▶ _What this task involves_: Going through the listing below, work out how many lines include "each" and give that number by itself.

▶ _Data shown_:

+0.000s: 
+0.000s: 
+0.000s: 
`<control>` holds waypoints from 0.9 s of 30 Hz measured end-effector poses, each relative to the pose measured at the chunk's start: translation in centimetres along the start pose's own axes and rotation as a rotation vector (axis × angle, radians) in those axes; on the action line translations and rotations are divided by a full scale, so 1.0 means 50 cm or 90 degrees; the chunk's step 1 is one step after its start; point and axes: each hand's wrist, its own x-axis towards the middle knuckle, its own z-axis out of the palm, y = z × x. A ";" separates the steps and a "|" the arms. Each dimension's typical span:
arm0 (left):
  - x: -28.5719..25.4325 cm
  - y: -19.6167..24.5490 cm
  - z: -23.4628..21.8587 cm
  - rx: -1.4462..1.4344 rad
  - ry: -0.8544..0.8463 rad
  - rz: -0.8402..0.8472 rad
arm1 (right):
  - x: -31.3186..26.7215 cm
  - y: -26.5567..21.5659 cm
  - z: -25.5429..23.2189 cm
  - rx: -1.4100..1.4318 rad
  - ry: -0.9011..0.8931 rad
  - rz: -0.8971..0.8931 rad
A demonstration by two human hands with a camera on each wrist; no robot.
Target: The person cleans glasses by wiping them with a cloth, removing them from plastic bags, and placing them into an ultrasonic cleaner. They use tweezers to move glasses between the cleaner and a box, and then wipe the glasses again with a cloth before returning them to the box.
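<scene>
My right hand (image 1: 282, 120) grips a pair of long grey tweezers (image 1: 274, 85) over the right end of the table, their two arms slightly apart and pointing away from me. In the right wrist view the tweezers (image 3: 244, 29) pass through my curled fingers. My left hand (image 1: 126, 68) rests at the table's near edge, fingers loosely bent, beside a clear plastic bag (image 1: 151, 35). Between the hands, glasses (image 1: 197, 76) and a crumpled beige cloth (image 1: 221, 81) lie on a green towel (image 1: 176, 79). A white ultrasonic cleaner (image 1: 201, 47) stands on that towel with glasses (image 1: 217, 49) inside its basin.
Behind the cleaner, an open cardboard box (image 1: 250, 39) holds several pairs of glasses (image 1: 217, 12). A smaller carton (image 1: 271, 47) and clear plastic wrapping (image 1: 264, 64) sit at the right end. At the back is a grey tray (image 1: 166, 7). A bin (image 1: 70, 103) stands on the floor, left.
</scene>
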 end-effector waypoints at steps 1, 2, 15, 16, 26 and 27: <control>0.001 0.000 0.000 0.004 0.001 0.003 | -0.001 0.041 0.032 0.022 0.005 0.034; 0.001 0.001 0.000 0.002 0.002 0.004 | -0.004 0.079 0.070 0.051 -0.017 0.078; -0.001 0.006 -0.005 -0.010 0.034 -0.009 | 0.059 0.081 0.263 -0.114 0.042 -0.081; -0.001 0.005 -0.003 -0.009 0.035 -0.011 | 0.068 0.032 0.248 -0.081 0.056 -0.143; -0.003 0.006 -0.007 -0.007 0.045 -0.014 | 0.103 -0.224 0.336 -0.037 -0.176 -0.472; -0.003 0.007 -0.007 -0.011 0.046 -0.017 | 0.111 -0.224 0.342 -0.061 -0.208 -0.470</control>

▶ _Your solution_: 2